■ WHAT THE EXERCISE ASKS
Which lines of the entries contain the string "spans"? Copy each of them.

(Excerpts from a dataset)
***

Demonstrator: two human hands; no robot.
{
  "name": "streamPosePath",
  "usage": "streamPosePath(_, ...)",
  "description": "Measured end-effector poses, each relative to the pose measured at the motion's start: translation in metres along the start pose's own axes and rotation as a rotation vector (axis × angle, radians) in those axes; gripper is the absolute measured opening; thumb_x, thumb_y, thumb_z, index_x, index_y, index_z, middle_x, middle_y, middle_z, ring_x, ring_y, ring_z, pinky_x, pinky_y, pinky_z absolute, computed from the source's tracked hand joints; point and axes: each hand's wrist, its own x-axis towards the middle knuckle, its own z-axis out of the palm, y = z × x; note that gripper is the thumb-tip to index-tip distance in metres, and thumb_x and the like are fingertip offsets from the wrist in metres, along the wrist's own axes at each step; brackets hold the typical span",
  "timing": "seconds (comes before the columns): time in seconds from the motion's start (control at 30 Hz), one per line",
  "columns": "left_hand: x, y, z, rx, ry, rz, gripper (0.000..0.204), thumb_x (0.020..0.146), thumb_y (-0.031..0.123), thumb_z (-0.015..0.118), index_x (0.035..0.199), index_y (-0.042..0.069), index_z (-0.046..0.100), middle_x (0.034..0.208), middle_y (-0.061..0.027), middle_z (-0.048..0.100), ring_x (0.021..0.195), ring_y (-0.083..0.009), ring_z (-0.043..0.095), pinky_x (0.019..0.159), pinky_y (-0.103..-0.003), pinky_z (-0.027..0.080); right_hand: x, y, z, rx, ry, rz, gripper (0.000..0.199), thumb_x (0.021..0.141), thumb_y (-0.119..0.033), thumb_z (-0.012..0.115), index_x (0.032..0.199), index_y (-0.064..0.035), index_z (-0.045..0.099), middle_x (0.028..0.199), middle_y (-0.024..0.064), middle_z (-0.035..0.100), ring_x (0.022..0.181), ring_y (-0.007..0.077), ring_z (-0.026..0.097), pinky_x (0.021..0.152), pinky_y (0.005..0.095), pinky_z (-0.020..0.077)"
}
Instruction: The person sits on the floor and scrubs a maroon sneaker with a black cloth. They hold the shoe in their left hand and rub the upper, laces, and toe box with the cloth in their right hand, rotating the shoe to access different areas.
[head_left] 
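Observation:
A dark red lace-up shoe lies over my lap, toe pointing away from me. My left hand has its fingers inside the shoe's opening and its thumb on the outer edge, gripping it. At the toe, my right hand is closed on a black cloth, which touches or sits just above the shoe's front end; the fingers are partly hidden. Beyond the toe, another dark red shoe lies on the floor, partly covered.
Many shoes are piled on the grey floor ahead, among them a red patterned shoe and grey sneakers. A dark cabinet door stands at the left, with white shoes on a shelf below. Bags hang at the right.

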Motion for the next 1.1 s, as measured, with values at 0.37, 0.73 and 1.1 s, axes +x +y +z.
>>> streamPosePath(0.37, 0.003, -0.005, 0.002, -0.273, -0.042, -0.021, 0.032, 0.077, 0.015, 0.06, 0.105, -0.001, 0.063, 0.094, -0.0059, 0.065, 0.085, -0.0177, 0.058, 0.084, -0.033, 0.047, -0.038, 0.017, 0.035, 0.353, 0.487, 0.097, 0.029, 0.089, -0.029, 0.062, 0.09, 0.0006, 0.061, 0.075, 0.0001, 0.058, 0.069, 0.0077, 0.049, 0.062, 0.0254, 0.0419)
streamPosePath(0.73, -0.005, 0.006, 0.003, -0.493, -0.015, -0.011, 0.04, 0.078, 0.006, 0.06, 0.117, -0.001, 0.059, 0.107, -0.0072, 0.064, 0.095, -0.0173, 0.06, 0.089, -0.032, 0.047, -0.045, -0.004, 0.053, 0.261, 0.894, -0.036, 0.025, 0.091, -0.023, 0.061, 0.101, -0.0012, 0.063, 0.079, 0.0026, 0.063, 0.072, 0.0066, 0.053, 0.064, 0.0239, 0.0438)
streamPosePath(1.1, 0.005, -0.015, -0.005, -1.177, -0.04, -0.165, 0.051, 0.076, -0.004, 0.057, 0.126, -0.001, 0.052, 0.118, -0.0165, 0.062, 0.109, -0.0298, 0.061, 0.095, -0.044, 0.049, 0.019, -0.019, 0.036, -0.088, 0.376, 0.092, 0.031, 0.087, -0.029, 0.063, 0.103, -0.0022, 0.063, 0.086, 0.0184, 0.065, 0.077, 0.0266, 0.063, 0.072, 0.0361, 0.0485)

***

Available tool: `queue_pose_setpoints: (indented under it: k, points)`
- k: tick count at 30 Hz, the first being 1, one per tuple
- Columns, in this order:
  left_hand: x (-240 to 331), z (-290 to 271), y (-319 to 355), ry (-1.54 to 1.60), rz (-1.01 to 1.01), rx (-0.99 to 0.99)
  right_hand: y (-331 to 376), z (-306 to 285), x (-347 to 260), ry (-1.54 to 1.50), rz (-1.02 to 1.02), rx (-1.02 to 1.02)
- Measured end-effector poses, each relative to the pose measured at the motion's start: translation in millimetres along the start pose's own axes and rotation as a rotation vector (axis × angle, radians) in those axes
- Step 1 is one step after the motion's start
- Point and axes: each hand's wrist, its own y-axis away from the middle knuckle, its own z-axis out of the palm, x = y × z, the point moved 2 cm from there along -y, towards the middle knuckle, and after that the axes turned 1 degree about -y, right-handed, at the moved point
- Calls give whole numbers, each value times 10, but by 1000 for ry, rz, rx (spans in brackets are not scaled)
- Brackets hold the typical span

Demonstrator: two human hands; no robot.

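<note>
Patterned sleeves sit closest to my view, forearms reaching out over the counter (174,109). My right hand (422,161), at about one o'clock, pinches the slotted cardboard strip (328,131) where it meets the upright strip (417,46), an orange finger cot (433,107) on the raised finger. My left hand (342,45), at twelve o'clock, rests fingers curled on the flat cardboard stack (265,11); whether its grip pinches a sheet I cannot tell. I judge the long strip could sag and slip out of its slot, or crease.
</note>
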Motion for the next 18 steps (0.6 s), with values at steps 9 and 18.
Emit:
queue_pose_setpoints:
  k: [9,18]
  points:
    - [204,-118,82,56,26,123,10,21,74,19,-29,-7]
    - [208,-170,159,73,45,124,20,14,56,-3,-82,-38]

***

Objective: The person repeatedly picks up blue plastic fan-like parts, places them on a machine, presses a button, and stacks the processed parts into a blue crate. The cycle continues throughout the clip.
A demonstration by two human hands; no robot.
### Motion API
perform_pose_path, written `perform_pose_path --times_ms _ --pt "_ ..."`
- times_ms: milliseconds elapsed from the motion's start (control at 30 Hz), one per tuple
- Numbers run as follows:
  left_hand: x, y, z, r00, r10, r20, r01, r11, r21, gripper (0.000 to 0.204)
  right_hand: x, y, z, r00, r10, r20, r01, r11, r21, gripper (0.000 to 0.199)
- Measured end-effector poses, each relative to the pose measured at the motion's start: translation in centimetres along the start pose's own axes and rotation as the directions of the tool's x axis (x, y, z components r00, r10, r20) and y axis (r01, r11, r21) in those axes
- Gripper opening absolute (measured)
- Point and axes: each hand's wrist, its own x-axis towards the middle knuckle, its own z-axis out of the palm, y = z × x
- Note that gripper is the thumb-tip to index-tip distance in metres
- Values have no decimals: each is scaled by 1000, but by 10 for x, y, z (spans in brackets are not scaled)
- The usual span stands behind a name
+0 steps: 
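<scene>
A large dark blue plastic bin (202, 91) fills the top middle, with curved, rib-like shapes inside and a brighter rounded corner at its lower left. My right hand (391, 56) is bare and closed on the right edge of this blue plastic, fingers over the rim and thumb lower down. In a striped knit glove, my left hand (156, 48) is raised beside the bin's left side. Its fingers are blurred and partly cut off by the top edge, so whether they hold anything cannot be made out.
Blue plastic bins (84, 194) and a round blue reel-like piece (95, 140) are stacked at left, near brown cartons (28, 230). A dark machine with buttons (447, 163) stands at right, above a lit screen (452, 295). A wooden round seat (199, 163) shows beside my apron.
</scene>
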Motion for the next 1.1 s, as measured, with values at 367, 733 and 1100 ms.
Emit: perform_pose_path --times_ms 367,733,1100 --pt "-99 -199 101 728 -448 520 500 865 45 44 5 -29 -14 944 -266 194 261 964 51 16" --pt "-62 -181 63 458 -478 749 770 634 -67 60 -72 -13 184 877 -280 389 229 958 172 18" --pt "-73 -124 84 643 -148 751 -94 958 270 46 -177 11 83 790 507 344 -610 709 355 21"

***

■ EXERCISE ANSWER
- Calls give whole numbers, each value times 10, but by 1000 for ry, rz, rx (spans in brackets are not scaled)
- Values have no decimals: each is scaled by 1000, but by 10 for x, y, z (spans in brackets are not scaled)

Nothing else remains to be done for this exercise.